[Try it]: What is needed is an exact reproduction of the lines in the records below, starting at the line with "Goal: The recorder" and ending at the line with "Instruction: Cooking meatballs", both included, and nothing else; pictures stay out.
--- Records provided Enclosed Below ---
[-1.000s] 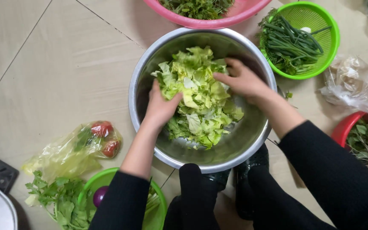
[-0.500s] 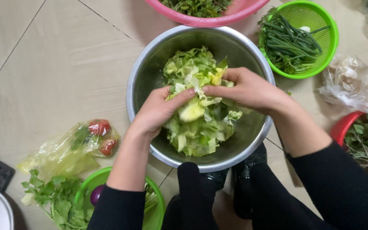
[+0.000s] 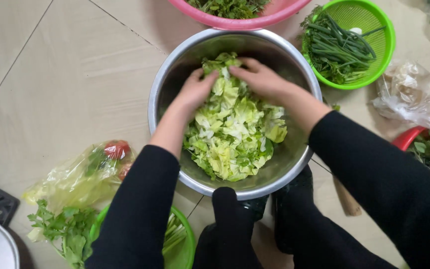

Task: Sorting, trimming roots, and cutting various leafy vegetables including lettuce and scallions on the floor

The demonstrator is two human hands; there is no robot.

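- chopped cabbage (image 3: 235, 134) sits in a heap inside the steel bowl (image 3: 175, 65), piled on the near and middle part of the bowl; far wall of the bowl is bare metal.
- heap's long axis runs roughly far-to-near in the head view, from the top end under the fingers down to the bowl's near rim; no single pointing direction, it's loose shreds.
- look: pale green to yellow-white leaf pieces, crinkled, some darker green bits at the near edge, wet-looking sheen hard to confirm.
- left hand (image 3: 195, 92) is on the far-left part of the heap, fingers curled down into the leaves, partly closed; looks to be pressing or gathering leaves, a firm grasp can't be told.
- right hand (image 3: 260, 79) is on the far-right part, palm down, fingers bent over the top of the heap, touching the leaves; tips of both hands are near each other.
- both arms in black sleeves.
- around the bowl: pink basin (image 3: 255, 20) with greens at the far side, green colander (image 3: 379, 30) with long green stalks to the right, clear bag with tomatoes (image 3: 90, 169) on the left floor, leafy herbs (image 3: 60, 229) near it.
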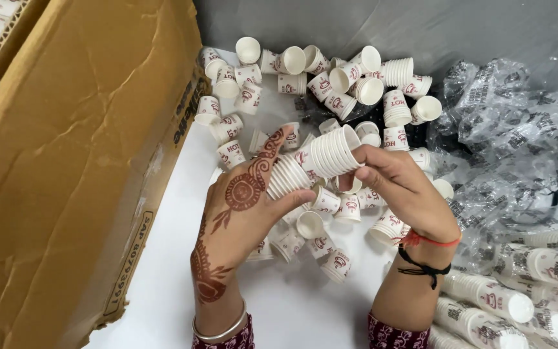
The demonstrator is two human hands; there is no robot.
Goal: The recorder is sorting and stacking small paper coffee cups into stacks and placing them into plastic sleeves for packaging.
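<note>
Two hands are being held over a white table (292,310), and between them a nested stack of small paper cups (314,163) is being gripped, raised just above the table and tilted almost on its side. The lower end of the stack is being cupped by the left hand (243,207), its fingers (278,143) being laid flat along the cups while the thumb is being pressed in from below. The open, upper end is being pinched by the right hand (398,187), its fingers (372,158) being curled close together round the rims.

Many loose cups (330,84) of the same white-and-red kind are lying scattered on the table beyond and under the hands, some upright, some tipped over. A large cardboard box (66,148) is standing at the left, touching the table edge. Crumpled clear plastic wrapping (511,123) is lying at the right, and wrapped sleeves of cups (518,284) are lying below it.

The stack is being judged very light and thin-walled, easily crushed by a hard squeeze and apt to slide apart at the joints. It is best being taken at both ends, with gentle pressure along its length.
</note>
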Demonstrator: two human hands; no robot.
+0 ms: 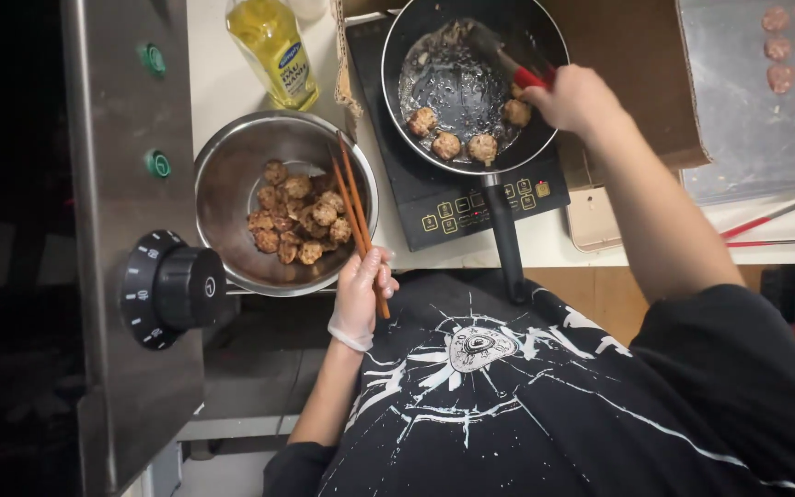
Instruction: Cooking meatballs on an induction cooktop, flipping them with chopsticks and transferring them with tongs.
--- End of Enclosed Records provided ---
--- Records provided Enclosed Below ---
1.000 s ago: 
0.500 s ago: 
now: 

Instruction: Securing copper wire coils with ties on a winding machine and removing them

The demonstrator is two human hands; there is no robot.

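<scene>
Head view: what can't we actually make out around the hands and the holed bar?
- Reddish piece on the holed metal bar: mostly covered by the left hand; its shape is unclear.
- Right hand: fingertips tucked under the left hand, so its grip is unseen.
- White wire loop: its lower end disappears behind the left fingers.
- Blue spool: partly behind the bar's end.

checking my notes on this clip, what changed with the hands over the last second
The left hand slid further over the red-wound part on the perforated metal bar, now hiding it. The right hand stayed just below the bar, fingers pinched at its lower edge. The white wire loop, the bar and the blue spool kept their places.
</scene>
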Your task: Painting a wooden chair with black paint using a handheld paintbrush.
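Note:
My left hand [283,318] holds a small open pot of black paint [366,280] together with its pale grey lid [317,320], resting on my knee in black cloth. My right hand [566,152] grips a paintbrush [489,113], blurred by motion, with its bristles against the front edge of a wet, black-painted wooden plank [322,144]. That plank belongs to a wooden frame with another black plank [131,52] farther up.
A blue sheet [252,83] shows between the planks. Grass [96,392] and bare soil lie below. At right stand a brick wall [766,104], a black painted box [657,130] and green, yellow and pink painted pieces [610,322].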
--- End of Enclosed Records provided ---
[Answer to this exercise]:
Goal: The recorder is sorting and stacking small paper coffee cups into stacks and placing them into plastic sleeves for packaging.
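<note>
Two hands are being held over a white table (292,310), and between them a nested stack of small paper cups (314,163) is being gripped, raised just above the table and tilted almost on its side. The lower end of the stack is being cupped by the left hand (243,207), its fingers (278,143) being laid flat along the cups while the thumb is being pressed in from below. The open, upper end is being pinched by the right hand (398,187), its fingers (372,158) being curled close together round the rims.

Many loose cups (330,84) of the same white-and-red kind are lying scattered on the table beyond and under the hands, some upright, some tipped over. A large cardboard box (66,148) is standing at the left, touching the table edge. Crumpled clear plastic wrapping (511,123) is lying at the right, and wrapped sleeves of cups (518,284) are lying below it.

The stack is being judged very light and thin-walled, easily crushed by a hard squeeze and apt to slide apart at the joints. It is best being taken at both ends, with gentle pressure along its length.
</note>
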Demonstrator: two human hands; no robot.
+0 ms: 
Instruction: Cooking meatballs on an induction cooktop, flipping them with chopsticks and transferring them with tongs.

What this exercise required has been given in full.